### PROBLEM DESCRIPTION
Using the data below, return every line that holds the word "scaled".

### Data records

——————————

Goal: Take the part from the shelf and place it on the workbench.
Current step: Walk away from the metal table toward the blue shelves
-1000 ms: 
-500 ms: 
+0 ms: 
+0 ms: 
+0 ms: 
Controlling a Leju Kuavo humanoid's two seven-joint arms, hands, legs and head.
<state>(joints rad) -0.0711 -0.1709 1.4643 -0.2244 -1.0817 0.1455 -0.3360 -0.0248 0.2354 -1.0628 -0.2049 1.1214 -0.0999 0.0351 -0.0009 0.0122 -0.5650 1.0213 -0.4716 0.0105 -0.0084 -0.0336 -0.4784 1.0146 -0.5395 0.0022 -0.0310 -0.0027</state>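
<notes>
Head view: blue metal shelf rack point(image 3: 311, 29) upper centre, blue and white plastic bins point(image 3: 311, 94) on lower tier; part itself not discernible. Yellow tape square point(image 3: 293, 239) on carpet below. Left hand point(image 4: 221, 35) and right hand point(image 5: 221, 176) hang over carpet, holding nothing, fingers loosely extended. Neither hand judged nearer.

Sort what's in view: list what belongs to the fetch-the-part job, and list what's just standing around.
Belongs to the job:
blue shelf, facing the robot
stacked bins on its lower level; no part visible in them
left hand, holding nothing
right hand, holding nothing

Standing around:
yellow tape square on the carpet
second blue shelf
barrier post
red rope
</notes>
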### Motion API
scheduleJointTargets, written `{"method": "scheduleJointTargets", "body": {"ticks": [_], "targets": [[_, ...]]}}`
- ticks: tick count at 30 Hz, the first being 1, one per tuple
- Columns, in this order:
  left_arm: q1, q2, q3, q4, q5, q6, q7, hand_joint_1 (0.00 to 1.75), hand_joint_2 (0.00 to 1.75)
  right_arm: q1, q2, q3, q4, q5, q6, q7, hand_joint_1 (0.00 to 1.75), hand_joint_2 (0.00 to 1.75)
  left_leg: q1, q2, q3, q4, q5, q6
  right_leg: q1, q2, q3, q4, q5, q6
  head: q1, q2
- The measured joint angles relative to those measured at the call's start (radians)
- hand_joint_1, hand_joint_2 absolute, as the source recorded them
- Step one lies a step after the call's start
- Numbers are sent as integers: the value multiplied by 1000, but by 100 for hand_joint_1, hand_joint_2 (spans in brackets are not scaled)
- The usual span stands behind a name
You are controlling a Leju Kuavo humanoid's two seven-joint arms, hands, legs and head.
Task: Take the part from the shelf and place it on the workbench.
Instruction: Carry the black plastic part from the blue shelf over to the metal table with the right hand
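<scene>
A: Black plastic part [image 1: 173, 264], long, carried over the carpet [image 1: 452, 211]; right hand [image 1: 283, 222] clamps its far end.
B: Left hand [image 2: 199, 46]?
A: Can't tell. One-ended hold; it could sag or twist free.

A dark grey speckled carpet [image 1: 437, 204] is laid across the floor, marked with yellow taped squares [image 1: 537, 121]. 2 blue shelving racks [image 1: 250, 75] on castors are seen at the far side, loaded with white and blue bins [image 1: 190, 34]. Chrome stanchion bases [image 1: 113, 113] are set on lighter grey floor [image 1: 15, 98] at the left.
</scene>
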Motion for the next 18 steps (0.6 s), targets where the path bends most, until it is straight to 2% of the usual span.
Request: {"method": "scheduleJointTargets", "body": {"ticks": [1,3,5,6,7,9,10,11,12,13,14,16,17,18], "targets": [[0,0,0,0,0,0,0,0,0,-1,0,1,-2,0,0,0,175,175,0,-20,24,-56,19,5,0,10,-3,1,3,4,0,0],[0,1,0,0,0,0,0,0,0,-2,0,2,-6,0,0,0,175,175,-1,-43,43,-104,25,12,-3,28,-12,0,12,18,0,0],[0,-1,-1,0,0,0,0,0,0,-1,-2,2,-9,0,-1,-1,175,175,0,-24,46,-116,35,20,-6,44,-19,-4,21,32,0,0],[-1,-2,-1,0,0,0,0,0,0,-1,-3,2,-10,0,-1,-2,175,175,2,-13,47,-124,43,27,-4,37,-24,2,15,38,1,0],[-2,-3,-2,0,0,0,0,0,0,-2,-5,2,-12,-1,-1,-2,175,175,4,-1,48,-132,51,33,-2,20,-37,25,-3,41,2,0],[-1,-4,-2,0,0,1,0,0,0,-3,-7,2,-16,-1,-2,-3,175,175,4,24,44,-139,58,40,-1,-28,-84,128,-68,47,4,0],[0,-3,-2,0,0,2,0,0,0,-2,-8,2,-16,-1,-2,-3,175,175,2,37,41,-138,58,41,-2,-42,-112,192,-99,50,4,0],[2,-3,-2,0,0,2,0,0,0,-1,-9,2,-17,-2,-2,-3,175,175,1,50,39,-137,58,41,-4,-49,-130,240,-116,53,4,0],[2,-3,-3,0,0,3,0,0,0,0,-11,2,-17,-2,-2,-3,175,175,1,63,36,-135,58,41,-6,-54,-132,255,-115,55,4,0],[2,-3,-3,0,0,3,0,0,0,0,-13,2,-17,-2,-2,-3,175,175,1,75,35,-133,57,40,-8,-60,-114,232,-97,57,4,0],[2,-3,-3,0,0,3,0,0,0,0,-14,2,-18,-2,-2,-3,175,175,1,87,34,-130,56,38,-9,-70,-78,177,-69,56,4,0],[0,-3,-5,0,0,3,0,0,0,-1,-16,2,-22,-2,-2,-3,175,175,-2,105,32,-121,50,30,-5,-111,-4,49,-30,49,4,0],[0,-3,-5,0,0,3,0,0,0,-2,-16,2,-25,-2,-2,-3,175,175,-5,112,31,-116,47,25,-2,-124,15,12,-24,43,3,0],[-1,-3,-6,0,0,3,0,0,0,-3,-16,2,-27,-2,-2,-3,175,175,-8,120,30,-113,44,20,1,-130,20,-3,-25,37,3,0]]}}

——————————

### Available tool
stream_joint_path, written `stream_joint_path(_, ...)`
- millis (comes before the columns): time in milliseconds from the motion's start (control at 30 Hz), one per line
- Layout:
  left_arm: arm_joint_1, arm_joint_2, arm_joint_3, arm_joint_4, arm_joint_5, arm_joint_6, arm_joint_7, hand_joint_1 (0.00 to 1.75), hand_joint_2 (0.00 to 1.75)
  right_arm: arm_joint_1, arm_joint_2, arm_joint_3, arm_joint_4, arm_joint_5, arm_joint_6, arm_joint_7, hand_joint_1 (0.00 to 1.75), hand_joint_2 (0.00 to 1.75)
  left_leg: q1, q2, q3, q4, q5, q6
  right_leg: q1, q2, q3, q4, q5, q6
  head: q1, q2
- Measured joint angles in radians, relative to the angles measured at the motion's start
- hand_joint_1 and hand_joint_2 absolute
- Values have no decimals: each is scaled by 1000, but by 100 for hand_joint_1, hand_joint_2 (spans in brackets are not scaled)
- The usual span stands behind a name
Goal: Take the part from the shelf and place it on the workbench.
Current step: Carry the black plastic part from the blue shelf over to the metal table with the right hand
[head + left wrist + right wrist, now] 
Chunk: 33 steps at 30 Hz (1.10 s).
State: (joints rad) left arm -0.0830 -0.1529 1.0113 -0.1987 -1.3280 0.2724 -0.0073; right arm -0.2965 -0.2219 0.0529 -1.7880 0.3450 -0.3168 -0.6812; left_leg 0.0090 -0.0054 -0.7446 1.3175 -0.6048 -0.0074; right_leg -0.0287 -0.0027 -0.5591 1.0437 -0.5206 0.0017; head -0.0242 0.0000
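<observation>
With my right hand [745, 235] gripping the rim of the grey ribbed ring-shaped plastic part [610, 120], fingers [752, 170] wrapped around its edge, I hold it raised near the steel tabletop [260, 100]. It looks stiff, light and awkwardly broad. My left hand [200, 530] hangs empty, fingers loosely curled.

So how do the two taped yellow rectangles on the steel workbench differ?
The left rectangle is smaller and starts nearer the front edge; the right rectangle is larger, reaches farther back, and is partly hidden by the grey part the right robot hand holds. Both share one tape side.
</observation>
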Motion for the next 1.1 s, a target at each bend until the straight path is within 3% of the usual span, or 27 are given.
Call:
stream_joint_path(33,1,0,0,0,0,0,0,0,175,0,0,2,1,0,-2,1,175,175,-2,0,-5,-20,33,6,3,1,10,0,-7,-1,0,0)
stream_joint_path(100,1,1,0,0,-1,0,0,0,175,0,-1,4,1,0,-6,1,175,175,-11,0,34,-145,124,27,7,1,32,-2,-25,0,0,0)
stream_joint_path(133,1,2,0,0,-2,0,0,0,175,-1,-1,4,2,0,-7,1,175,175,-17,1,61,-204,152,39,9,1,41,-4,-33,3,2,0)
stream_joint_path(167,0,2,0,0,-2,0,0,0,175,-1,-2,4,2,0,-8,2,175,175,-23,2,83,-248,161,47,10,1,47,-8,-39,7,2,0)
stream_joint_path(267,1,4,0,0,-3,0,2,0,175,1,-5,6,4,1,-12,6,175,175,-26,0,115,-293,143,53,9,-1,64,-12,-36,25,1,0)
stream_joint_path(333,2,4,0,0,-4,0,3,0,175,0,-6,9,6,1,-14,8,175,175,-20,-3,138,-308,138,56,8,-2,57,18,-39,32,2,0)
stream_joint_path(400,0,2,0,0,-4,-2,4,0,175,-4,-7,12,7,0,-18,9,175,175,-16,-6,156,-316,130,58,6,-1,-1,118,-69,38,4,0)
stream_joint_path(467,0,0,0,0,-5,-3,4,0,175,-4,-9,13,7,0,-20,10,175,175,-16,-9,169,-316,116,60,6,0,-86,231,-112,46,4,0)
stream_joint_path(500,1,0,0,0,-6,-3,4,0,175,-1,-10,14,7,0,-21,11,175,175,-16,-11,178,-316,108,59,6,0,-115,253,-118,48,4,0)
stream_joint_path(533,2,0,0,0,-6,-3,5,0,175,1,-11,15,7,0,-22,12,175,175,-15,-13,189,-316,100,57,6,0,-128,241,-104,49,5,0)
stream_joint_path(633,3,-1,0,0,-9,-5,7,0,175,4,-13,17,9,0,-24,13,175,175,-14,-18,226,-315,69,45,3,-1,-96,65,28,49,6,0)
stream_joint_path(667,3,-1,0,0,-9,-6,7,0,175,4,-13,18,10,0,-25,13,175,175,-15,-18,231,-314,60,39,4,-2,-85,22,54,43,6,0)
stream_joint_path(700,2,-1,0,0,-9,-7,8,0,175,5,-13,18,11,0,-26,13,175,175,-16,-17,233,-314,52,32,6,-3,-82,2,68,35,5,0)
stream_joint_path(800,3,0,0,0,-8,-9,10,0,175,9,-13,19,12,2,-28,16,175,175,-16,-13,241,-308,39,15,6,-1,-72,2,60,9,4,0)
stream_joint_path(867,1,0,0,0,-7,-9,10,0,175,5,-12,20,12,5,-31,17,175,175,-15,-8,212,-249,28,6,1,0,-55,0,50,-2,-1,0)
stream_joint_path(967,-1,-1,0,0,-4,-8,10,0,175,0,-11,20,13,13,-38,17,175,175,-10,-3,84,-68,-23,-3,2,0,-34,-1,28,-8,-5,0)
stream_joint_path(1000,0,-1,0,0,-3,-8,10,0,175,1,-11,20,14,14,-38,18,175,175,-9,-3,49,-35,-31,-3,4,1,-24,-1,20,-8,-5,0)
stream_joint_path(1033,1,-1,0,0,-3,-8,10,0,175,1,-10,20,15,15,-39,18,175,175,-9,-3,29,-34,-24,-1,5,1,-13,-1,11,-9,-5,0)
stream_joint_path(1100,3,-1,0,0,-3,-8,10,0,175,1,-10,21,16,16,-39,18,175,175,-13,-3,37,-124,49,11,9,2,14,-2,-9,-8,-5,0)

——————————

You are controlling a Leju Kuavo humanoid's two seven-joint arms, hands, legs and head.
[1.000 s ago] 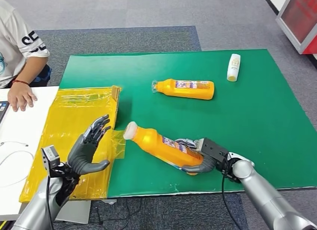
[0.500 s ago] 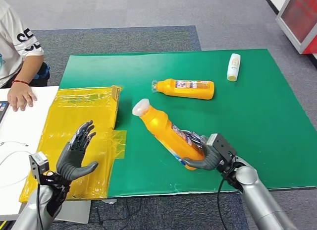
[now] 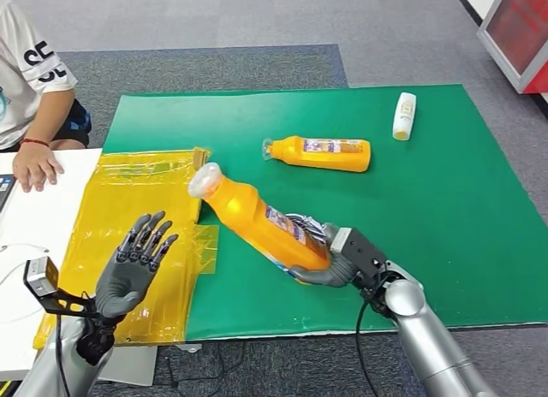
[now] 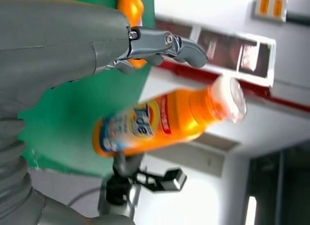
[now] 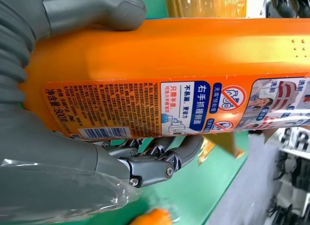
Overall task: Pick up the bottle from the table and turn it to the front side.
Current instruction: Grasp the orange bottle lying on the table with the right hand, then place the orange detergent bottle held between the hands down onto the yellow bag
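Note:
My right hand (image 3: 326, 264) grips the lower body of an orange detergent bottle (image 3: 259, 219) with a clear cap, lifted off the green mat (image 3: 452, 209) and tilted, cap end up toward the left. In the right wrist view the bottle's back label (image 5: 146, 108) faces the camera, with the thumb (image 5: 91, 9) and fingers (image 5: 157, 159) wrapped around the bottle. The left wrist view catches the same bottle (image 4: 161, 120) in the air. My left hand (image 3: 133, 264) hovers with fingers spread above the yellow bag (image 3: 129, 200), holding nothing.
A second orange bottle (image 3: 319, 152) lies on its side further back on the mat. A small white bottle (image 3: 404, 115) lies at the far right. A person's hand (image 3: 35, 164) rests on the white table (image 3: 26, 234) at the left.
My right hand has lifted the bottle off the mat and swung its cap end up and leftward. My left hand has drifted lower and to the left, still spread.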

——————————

### THE COMPLETED TASK
- Numbers are sent as integers: the value multiplied by 1000, but by 100 for hand_joint_1, hand_joint_2 (spans in brackets are not scaled)
- Values have no decimals: each is scaled by 1000, but by 100 for hand_joint_1, hand_joint_2 (spans in brackets are not scaled)

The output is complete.